Task item
Everything in the listing that follows should be reproduced exactly except the pictures.
___ Given material ___
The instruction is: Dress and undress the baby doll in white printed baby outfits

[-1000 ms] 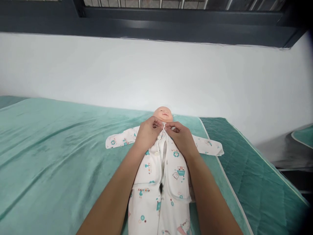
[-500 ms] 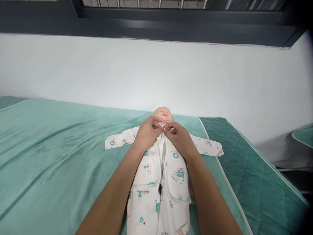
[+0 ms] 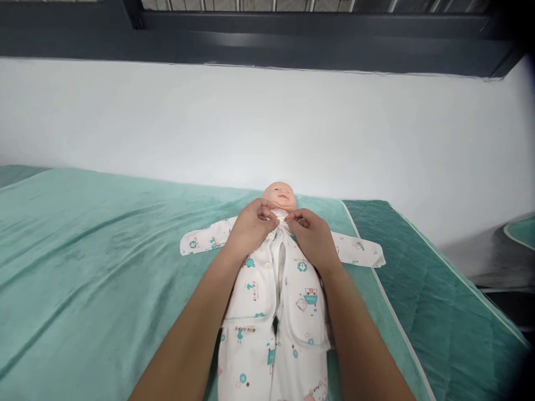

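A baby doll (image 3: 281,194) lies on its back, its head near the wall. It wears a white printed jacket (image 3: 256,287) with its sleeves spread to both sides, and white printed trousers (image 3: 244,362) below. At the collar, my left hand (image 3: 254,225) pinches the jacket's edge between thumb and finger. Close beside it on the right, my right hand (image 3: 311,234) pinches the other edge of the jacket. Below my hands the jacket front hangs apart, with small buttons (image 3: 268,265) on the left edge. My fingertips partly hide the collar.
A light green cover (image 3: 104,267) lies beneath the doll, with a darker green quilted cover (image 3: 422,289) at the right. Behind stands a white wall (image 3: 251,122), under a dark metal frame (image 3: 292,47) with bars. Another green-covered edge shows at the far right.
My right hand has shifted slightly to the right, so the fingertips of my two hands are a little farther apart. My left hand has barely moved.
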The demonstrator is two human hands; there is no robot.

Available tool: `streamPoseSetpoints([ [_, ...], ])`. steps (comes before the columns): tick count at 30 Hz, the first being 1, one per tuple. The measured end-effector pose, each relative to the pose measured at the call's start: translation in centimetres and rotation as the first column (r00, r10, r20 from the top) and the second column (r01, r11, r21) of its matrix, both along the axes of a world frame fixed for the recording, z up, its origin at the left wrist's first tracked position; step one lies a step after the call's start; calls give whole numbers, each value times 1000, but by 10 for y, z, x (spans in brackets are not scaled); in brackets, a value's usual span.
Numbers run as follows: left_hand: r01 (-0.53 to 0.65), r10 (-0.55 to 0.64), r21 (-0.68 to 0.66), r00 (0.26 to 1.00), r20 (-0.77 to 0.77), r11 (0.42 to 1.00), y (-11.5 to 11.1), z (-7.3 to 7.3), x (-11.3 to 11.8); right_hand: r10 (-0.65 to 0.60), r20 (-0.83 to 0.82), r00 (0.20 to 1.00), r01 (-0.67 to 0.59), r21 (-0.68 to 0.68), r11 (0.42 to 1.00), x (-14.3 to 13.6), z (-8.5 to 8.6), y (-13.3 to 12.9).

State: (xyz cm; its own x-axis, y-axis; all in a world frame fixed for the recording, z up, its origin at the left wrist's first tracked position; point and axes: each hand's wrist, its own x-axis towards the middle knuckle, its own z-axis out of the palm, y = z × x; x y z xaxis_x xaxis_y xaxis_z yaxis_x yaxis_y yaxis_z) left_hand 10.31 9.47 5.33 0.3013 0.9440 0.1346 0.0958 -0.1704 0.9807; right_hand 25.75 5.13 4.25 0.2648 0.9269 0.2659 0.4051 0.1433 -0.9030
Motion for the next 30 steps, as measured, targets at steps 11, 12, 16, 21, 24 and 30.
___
Written reply
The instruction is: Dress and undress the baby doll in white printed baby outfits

[-1000 ms] 
[-500 ms] 
[+0 ms] 

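A baby doll (image 3: 281,194) lies on its back, its head near the wall. It wears a white printed jacket (image 3: 256,287) with its sleeves spread to both sides, and white printed trousers (image 3: 244,362) below. At the collar, my left hand (image 3: 254,225) pinches the jacket's edge between thumb and finger. Close beside it on the right, my right hand (image 3: 311,234) pinches the other edge of the jacket. Below my hands the jacket front hangs apart, with small buttons (image 3: 268,265) on the left edge. My fingertips partly hide the collar.
A light green cover (image 3: 104,267) lies beneath the doll, with a darker green quilted cover (image 3: 422,289) at the right. Behind stands a white wall (image 3: 251,122), under a dark metal frame (image 3: 292,47) with bars. Another green-covered edge shows at the far right.
My right hand has shifted slightly to the right, so the fingertips of my two hands are a little farther apart. My left hand has barely moved.
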The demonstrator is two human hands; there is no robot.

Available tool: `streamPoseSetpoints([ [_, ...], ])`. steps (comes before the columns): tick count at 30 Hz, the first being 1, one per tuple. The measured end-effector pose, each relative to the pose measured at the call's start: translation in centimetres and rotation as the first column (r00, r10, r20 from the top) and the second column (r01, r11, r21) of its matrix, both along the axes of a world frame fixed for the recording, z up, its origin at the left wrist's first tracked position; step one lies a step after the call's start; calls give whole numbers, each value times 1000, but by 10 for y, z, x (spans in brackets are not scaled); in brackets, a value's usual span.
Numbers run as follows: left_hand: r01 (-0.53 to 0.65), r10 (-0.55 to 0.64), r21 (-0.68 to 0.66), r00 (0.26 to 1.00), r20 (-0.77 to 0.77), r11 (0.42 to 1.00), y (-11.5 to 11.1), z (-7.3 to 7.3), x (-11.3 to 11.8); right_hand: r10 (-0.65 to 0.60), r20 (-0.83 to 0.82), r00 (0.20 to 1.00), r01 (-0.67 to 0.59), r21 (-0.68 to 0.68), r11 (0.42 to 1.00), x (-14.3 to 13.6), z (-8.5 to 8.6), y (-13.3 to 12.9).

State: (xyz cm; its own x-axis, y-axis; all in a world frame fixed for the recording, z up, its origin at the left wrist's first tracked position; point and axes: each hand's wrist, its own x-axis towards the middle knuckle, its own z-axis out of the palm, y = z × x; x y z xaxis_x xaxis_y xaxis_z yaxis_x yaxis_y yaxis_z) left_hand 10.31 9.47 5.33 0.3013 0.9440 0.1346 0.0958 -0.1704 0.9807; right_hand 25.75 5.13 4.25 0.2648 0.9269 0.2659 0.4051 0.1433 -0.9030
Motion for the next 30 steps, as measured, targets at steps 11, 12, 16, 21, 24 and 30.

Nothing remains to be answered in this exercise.